ASSIGNMENT: Nothing in the data may be altered; the answer is a verbatim copy of it.
:::::
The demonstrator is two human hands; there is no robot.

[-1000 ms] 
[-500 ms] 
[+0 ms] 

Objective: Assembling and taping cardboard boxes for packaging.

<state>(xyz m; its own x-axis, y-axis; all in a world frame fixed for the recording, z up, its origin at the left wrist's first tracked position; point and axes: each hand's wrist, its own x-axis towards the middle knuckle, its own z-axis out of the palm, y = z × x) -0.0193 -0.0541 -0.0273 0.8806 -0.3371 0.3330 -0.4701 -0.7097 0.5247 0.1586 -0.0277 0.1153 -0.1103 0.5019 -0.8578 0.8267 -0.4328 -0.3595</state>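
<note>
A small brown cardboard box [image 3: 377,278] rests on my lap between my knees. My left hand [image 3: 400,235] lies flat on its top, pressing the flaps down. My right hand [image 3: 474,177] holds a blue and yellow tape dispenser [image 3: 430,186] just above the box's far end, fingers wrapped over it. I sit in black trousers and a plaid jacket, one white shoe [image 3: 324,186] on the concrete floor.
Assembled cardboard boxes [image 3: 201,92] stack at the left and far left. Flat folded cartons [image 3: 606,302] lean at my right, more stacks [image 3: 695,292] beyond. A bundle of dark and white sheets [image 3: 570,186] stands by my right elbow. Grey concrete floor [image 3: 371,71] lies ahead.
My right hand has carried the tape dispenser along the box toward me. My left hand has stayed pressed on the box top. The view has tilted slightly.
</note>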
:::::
WRITTEN SOLUTION:
The demonstrator is two human hands; there is no robot.

[-1000 ms] 
[-500 ms] 
[+0 ms] 

Objective: Assembling and taping cardboard boxes for packaging.

<state>(xyz m; its own x-axis, y-axis; all in a world frame fixed for the recording, z up, its origin at the left wrist's first tracked position; point and axes: each hand's wrist, its own x-axis towards the middle knuckle, its own z-axis out of the palm, y = z × x) -0.0193 -0.0541 -0.0273 0.8806 -0.3371 0.3330 -0.4701 -0.7097 0.5247 0.1586 -0.0277 0.1153 -0.1103 0.5019 -0.8578 0.8267 -0.4328 -0.3595</state>
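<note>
A small brown cardboard box [image 3: 377,278] rests on my lap between my knees. My left hand [image 3: 400,235] lies flat on its top, pressing the flaps down. My right hand [image 3: 474,177] holds a blue and yellow tape dispenser [image 3: 430,186] just above the box's far end, fingers wrapped over it. I sit in black trousers and a plaid jacket, one white shoe [image 3: 324,186] on the concrete floor.
Assembled cardboard boxes [image 3: 201,92] stack at the left and far left. Flat folded cartons [image 3: 606,302] lean at my right, more stacks [image 3: 695,292] beyond. A bundle of dark and white sheets [image 3: 570,186] stands by my right elbow. Grey concrete floor [image 3: 371,71] lies ahead.
My right hand has carried the tape dispenser along the box toward me. My left hand has stayed pressed on the box top. The view has tilted slightly.
</note>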

No other output is needed; the exercise is complete.